[Start of Attachment]

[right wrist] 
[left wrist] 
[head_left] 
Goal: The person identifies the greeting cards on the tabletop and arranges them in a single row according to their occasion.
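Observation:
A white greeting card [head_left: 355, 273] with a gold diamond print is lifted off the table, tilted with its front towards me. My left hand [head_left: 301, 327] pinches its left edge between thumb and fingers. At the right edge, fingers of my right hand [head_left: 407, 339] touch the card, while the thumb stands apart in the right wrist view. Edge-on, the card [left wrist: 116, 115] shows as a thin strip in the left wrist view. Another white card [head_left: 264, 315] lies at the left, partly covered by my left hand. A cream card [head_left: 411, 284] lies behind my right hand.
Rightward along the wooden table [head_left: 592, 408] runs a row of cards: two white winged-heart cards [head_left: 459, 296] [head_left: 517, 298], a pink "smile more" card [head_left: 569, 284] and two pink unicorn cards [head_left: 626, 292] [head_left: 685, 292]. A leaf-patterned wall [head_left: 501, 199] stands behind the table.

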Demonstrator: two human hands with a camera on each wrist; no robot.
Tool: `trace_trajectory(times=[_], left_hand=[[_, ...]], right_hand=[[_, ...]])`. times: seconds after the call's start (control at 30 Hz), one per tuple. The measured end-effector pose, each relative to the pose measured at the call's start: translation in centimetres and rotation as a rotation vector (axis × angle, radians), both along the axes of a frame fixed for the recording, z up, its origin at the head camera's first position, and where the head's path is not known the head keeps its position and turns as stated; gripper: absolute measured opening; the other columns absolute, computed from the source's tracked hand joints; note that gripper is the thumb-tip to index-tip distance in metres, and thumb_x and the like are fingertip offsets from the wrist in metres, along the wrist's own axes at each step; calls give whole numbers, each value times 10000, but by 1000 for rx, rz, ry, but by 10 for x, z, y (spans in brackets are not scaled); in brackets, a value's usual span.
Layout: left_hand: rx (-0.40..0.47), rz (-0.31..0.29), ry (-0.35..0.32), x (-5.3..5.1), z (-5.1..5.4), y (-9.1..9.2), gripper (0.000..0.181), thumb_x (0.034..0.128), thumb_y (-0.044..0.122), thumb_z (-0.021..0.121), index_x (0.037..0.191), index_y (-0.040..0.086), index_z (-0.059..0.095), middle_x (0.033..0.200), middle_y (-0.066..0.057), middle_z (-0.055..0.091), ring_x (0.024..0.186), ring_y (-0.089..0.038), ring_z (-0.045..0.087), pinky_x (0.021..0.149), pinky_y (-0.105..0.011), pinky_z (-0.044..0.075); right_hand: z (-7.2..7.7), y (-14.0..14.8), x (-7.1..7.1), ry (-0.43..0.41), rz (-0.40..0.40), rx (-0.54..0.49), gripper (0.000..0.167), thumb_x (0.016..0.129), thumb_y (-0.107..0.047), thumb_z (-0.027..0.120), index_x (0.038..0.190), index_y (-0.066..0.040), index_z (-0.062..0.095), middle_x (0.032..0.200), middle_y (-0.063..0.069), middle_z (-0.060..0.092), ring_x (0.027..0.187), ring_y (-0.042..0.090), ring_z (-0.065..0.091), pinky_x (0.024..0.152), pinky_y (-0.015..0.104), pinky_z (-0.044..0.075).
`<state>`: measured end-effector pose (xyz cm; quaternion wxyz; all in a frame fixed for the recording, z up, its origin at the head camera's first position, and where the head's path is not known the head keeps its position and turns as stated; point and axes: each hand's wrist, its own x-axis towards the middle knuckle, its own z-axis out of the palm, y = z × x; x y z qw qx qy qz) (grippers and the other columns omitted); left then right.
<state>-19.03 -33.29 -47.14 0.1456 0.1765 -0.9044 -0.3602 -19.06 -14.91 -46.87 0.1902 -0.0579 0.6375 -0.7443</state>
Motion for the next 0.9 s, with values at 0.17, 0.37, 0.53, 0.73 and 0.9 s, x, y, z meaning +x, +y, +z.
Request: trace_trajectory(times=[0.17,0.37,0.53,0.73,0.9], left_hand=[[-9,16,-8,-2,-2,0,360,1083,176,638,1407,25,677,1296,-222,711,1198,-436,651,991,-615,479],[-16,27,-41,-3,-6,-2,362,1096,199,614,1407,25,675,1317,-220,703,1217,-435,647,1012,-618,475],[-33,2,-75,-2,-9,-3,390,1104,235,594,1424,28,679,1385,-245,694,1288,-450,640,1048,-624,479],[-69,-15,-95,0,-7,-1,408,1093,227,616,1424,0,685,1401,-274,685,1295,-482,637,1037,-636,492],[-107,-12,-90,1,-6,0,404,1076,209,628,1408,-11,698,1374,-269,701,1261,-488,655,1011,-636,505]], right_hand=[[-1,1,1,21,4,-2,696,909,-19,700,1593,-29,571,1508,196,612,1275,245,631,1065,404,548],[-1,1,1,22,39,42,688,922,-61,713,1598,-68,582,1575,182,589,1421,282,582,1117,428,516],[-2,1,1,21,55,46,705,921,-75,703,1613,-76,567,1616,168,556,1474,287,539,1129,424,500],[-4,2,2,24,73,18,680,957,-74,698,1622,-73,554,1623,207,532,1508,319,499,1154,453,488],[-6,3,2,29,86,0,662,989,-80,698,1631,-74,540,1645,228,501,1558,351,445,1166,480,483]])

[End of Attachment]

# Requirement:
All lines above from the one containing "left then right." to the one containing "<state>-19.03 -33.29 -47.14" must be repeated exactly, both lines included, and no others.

# Solution for this task:
`<state>`: measured end-effector pose (xyz cm; quaternion wxyz; all in a frame fixed for the recording, z up, its origin at the head camera's first position, and where the head's path is not known the head keeps its position and turns as stated; point and axes: each hand's wrist, its own x-axis towards the middle knuckle, its own z-axis out of the palm, y = z × x; x y z qw qx qy qz) (grippers and the other columns omitted); left then right.
<state>-19.03 -33.29 -47.14 0.1456 0.1765 -0.9044 -0.3602 -19.06 -14.91 -46.87 0.1902 -0.0579 0.6375 -0.7443</state>

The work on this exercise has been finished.